Wednesday, September 30, 2009

Tragedy! Bad Idea Pot Luck Review of Fashion

The incomparable Anna Sui makes an affordable clothing line for Target, only to ruin everything with a dumb Gossip Girl TV tie-in. Was this really necessary? What was the thinking on this? I know television is going through some kind of huge cultural renaissance and all that. Maybe if I wasn't determinedly sleeping through it this would make more sense to me. All I see is a brilliant opportunity squandered.

I was in Target today, so I can inform you that the clothes are totally wearable and appear to be getting snapped up. I just don't think I can go there. I'd feel like I was in elementary school again trying to look like Clarissa from Clarissa Explains it All.

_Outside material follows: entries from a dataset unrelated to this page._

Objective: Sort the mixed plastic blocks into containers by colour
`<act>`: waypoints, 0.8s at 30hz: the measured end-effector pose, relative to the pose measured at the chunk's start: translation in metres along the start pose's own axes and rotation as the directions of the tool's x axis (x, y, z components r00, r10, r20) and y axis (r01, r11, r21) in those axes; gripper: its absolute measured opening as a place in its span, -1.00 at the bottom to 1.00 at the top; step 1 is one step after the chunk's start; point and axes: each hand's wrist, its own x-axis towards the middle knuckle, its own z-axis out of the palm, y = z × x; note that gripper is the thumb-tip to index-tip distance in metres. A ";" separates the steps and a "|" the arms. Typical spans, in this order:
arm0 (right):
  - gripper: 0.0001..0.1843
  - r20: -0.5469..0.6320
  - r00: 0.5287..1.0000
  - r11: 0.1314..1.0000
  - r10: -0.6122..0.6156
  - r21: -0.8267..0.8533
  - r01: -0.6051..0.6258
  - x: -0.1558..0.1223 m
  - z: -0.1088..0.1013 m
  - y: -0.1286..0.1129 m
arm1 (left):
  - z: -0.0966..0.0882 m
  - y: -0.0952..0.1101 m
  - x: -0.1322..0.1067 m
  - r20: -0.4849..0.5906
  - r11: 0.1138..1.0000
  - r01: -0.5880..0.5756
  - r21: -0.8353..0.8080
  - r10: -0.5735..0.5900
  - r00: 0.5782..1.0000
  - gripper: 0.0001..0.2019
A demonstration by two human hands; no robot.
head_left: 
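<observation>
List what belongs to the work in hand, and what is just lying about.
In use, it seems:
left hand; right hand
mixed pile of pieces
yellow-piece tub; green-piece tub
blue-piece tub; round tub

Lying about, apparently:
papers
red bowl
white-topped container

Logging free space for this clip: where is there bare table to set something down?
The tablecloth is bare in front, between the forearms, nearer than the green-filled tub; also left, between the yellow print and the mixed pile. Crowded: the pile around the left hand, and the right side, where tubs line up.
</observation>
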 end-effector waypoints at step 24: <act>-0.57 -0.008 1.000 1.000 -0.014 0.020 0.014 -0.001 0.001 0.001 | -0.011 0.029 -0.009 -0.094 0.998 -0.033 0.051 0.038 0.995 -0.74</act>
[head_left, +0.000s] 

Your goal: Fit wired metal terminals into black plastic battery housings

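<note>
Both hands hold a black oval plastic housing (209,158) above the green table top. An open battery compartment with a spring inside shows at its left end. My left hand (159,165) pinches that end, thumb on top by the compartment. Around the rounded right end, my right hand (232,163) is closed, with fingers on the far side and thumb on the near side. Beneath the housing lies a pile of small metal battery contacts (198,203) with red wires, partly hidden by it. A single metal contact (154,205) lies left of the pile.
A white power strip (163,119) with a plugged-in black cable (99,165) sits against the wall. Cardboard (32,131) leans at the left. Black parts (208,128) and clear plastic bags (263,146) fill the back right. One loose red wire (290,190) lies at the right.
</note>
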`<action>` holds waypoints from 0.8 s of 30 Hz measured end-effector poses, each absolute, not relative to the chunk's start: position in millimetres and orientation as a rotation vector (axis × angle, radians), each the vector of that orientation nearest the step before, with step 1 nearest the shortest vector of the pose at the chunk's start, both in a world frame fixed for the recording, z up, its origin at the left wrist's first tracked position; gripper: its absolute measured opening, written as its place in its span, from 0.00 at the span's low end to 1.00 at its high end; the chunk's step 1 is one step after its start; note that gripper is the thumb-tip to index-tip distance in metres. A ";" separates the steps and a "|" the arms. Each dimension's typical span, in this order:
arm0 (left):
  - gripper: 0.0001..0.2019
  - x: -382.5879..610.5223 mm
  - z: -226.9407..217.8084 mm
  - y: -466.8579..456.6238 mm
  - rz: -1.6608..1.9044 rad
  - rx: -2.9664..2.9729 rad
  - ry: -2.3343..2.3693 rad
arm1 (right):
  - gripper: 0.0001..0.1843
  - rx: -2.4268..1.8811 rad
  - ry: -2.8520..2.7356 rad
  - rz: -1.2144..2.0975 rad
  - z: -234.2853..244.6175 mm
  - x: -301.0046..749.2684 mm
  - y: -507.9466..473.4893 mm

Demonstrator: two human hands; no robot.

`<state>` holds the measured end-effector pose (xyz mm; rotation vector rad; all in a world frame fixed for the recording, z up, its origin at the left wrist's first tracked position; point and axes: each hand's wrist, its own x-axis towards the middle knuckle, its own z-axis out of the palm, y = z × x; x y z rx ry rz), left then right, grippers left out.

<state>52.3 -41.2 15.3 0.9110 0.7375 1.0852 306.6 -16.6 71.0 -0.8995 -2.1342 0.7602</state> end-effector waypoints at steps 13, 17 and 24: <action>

It's back to the sewing machine for me.

Saturday, September 26, 2009

Funnest Art Opening Ever




Check out the show at Vacation Gallery for the next month. Abby Go Go and the hula hoopers probably won't be there but David Bowie playing Scrabble with himself definitely will.

Wednesday, September 23, 2009

Art!


This art opening promises to be the event of the season and I'm not just saying that because it is the first solo show of an awesome friend. She's been talking about these works for a long time and I'm so excited to see them I might faint before I get within range.

Friday night from 7:30 p.m. to 10:30 p.m. at Vacation Gallery and Boutique, 674 A N. Highland Ave.

Tuesday, September 22, 2009

I can't believe it stopped raining



The Krog Tunnel is so beautiful when it floods. (The Krog photo comes from Chad in Atlanta. Sailor by Pierre et Gilles.)

Tuesday, September 15, 2009

Get yourself a college girl

I want to see this movie. Mostly, I've just been watching parts of it on Youtube. Nancy Sinatra is in it, plus the Dave Clark Five, the Animals and the Standells. And, of course, lot's of great '60s hair.


I needed this today:

Technically, the name for this game ought to be "Cheese or Typeface" because the word "font" refers to a typeface at a specific size, but I won't hold it against this guy. As for the rest of you: be warned.

Sunday, September 13, 2009

Uncool


This is the website Bad Idea Potluck wants to be when it grows up: The Uncool Hunter. It is chicken soup for the hip-overloaded soul, a kind of anti-Vice, if you will. Nothing on the site will ever be the next big thing. It is a great comfort to me in my crotchety old age.

Saturday, September 12, 2009

Bye Summer. I'll miss you.


This is on the Dekalb Ave. underpass at Whitefoord Ave.

Amoebas? Flowers?


You'll find these beauties blooming along Moreland Ave. on the Dekalb Ave. underpass on the side opposite the Edgewood Shopping Plaza. I like these because they are small and full of detail.
I wasn't sure they were even a wheat paste piece until I got up close. From a distance they looked like some kind of smudgy marking left by maintenance workers or something.

New Technology Keeps Cats Off Couches!


No animals were harmed in the making of this technology.

So Dirty


Some fairly amazing bands add me on Myspace. Now that there is absolutely no other life on Myspace, listening to the random bands that add me has become a relaxing pastime. I log in for that sole purpose. Dirty Dancing added me recently and not only has this duo a great name but you can actually listen to them without wanting to punch someone. At this point, that's all I ask. Check them out. I should really post more of these.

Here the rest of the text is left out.